Objectives Identify and validate candidate genes involved in the pathogenesis of familial SAPHO syndrome by performing whole-exome sequencing (WES) of affected subjects and unaffected relatives.
Methods We investigated a cohort of 44 SAPHO subjects that includes 5 families segregating the syndrome. After obtaining written informed consent, we extracted DNA from peripheral blood samples by using automated magnetic-bead technology (Chemagen). Exomes captured with Agilent SureSelect V5+UTR kit were subjected to paired-end sequencing on an Illumina HiSeq200 sequencer (Sistemas Genόmicos). Candidate genes and putatively pathogenic variants were identified by using Variant Analysis software (Ingenuity). Validation was undertaken by Sanger sequencing, segregation analysis and functional assays when appropriate.

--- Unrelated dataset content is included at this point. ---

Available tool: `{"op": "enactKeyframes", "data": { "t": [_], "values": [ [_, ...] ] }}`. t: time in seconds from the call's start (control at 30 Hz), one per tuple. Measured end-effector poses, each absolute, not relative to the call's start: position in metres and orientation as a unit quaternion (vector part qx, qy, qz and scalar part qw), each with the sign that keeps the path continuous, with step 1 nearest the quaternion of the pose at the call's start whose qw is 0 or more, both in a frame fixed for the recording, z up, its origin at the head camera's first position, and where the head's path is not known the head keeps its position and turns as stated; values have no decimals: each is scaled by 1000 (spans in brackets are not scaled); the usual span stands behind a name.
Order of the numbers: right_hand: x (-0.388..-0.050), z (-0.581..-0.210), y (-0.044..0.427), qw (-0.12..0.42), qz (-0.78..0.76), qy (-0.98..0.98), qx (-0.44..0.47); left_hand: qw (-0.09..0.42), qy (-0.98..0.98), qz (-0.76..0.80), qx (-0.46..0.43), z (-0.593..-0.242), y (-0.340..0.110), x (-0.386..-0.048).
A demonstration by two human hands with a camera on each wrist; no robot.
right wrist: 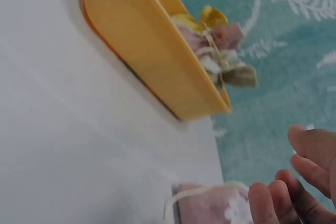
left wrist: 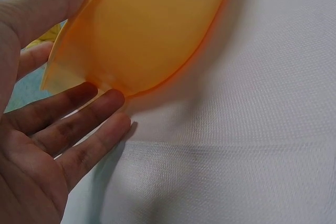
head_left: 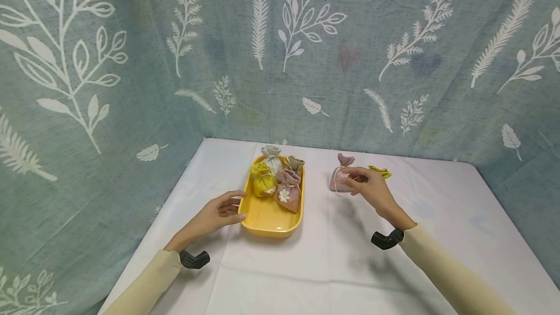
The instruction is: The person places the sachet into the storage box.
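A yellow tray (head_left: 271, 227) holds several small drawstring pouches at its far end: a yellow pouch (head_left: 264, 182), a pale grey pouch (head_left: 273, 162), a brownish pouch (head_left: 295, 163) and a pink pouch with a white flower (head_left: 288, 196). My left hand (head_left: 220, 214) touches the tray's left side with loosely extended fingers (left wrist: 100, 111). To the right of the tray, another pink pouch (head_left: 339, 179) stands upright on the table. My right hand (head_left: 372, 188) is at its right side, fingers (right wrist: 275, 198) bent loosely and partly covering it; no firm grip shows.
Behind my right hand, a yellow-green pouch (head_left: 380, 171) is mostly hidden. A white cloth covers the table (head_left: 280, 276). Teal leaf-patterned fabric (head_left: 262, 101) hangs behind the table and along both sides.
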State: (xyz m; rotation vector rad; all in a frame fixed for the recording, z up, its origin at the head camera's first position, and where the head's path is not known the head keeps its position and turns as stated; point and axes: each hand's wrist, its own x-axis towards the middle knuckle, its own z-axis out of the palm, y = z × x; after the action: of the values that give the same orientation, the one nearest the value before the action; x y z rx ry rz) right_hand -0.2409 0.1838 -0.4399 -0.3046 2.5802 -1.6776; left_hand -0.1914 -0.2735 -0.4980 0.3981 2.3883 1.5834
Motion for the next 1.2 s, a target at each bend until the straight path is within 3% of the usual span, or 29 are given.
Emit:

Results We identified several potentially pathogenic variants in our cohort in genes whose products are potentially involved in the pathogenesis of SAPHO syndrome. In affected subjects we also found variants known to predispose to autoinflammatory/autoimmune disease in genes such as NOD2/CARD15.
Conclusions WES is a very powerful tool to investigate the genetic factors underlying rare inherited autoinflammatory disorders that cannot be analyzed by classical genetic methods such as positional cloning.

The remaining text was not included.